MDS medium instruction set has 41 instructions, R-type coded format with reference to the MDF elementary instruction, take special main operation sign indicating number (Instr[31:26]=111111) the expression whole M DS instruction set of a sky, and distinguish each MDS instruction with the function code of 6 bits, and designed 4 kinds of machine code coded formats according to operand addressing mode, as shown in table 5.
Finite state machine (FSM) is divided into the running status of system: slide (Slip), pause (Stall), operation (Run), restart (Restart), (Reset) resets.Pause is meant that the instruction of pipelining-stage execution is carried out as usual in the back, and the instruction of front pipelining-stage suspends a kind of state of carrying out.Stop to be meant that whole streamline is all out of service, wait for that restarting control signal changes it over to other running status.FSM changes processor over to corresponding running status according to streamline different request signals at different levels.Relation is as shown in Figure 6 between each running status:
Have the data dependence relation when between the front and back instruction of carrying out, and bypass logic be can't solve this correlationship the time, system produces and slides (slip) state, has solved this data dependence up to system, and processor just can change other running status over to.
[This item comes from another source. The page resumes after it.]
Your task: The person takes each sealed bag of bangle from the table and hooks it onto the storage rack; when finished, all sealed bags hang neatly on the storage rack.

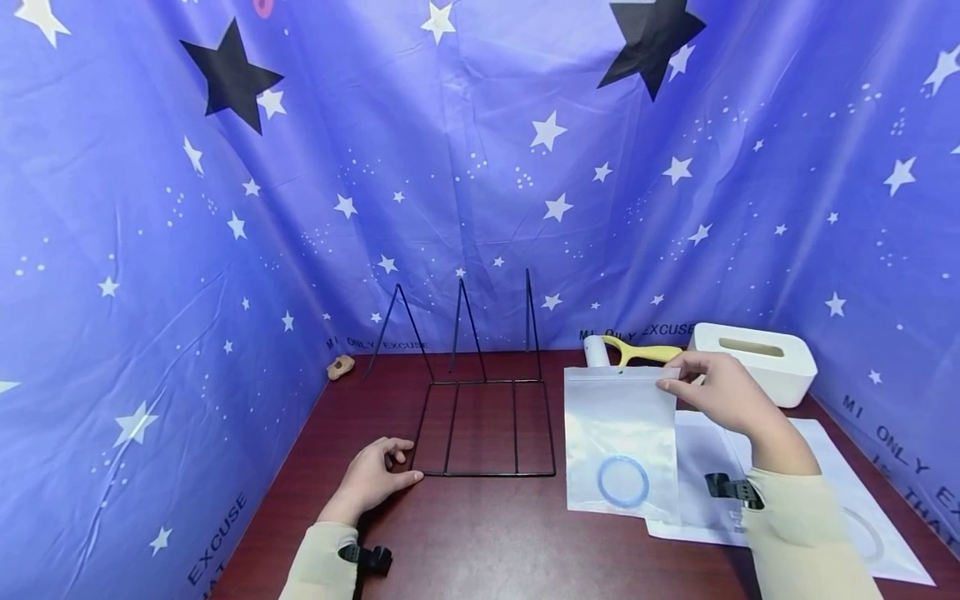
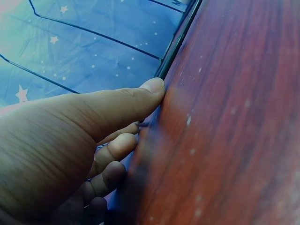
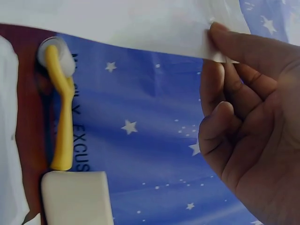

When processor access instruction or data space did not hit, system entered standstill state (stall), restarts stream line operation up to FSM.Because processor need go to visit sheet external memory space, so the clock periodicity that halted state expends is bigger.After FSM provided Restart Signal (restart), processor was jumped out the halted state of system, according to the implementation status of present instruction, changed over to and paused or running status.
After system provided reset signal (reset), entire process device state all returned to default value, through behind the certain hour, entered running status.Under the normal condition, system is in running status (run), unless the system request that enters sliding state (slip) or standstill state (stall) is arranged.
FSM is by to after the request signal, status signal and the comprehensive judgement to running status that come from retransmission unit and processor various piece, according to the relation between the running status conversion, produce certain control signal, send back in the corresponding module and go, thereby the running status of control entire process device makes the co-ordination of media signal processor system.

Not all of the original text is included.